Friday, September 28, 2007

Daily Report

reports that a mock cyber attack orchestrated in a DOE Idaho lab showed that the nation is vulnerable to coordinated attacks that could destroy the entire electrical infrastructure of large geographic areas for months. (See item 1)

The Associated Press reports that Chicago’s video surveillance equipment will soon be upgraded with smart software manufactured by IBM. The new surveillance system would be capable of “alerting emergency officials if the same car or truck circles the Sears Tower three times or if nobody picks up a backpack in Grant Park for, say, 30 seconds,” among other things. (See item 31)

Information Technology

31. September 27, Associated Press – (Illinois) Chicago video surveillance gets smarter. On Thursday, the city of Chicago and IBM Corp. announced the initial phase of what officials say could be the most advanced video security network in any U.S. city. Chicago already has thousands of security cameras in use by businesses and police—including some equipped with devices that recognize the sound of a gunshot, turn the cameras toward the source and place a 911 call. However, the new system would let cameras analyze images in real time 24 hours a day. For example, the system could be programmed to alert the city’s emergency center whenever a camera spots a vehicle matching the description of one being sought by authorities. The system could be programmed to recognize license plates.

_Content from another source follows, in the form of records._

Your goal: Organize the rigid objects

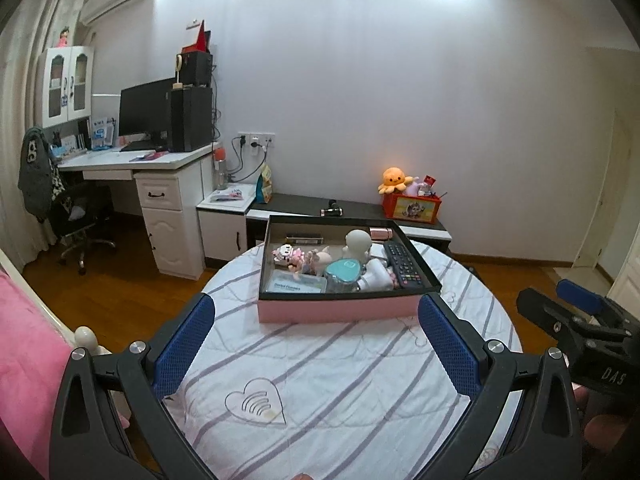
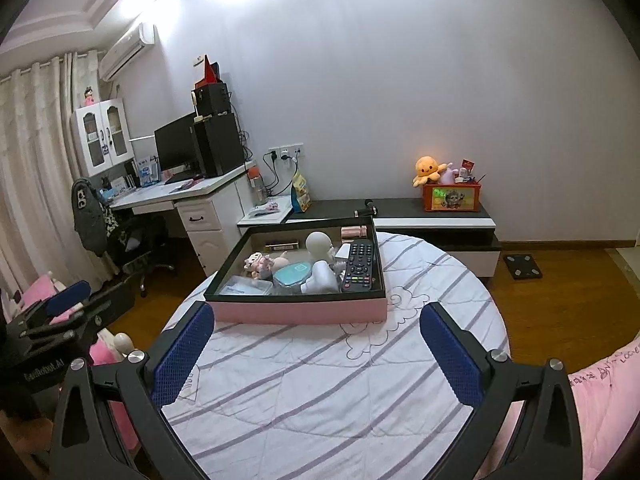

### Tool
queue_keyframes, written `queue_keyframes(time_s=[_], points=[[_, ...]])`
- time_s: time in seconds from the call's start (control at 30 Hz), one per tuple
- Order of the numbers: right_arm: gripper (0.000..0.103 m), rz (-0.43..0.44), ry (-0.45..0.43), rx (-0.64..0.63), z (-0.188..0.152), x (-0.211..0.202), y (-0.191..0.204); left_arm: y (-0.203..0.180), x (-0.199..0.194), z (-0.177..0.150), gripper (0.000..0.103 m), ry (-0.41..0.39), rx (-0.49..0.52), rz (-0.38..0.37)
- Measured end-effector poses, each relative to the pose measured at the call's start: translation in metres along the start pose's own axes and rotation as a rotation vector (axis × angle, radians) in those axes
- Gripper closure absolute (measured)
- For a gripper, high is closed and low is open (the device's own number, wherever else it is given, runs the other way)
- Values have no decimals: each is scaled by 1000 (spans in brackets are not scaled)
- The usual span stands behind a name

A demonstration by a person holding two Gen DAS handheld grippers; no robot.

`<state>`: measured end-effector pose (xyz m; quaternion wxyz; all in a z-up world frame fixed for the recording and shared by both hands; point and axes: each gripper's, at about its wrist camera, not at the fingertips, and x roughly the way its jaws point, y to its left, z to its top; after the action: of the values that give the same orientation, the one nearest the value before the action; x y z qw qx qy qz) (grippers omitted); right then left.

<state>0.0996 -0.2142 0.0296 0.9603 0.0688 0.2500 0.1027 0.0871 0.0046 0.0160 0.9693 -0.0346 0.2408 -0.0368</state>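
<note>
Striped round bed [image 1: 344,384] carries 1 pink box [image 1: 340,308].

Both cameras sat just behind their own fingers and looked forward and slightly down across a round table with a striped cloth [image 1: 340,360] toward the far white wall. The left wrist view faced the pink-sided box [image 1: 340,310] nearly square on, its blue pads [image 1: 184,344] framing the near cloth. The right wrist view looked from further right, so the same box [image 2: 300,314] appeared skewed, its left wall slanting away. Each view caught the other gripper at its edge: the right gripper [image 1: 580,312] low at the right, the left gripper [image 2: 68,308] low at the left. Both shared the box, the desk and the low cabinet behind.
</note>
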Motion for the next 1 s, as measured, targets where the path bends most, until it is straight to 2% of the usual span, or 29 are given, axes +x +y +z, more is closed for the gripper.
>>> queue_keyframes(time_s=[1.0], points=[[0, 3, -77, -13, -8, -49, 12, -10, -52, -8, 0, -60, 6, 3]])
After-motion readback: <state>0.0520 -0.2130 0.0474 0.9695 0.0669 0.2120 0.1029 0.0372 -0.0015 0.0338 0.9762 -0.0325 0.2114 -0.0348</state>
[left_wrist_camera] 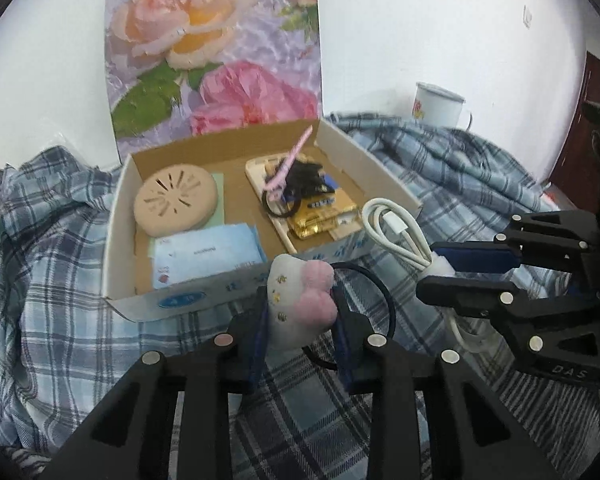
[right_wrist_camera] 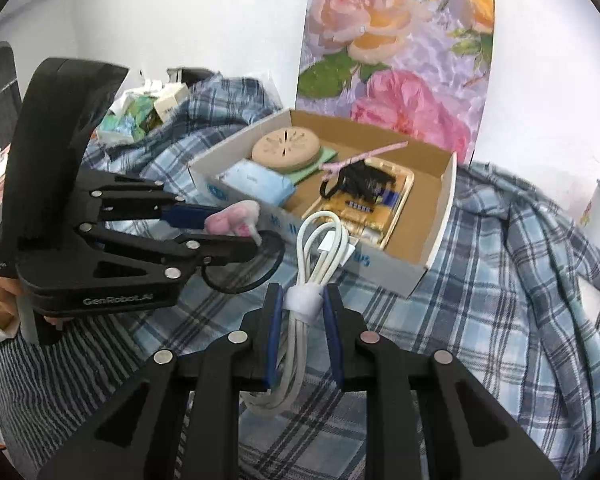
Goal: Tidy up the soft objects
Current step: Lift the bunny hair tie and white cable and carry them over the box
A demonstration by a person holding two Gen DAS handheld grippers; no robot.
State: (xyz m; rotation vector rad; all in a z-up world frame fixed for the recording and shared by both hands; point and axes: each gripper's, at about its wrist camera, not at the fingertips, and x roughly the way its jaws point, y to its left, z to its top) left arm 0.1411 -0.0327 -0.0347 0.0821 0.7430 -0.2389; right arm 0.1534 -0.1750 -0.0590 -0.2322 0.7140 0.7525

It could alert emergency officials if the same car or truck circles the Sears Tower three times or if nobody picks up a backpack in Grant Park for, say, 30 seconds. It is unclear when the system will be fully operational. Existing cameras could be equipped with the new IBM software, but additional cameras will likely be added as well.

32. September 26, Computerworld – (National) Gmail’s zero-day flaw allows attackers to steal messages. Accounts on Google Inc.’s Gmail can be easily hacked, allowing any past and future e-mail messages to be forwarded to the attacker’s own in-box -- a vulnerability researcher said Tuesday. Dubbed a “cross-site request forgery” (CSRF), the Gmail bug was disclosed Tuesday by a U.K.-based Web vulnerability penetration tester. He said attackers can use Gmail’s filtering feature to exploit the bug. An attack, he said, would start with a victim visiting a malicious Web site while also still logged into his Gmail account. The malicious site would then perform what Petkov called a “multipart/form-date POST” -- an HTML command that can be used to upload files -- to one of the Gmail application programming interfaces, then inject a rogue filter into the user’s filter list.” This filter will automatically transfer all e-mails matching the rule. Future e-mails will be forwarded as well. The attack will remain present for as long as the victim has the filter within their filter list, even if the initial vulnerability, which was the cause of the injection, is fixed by Google,” he said.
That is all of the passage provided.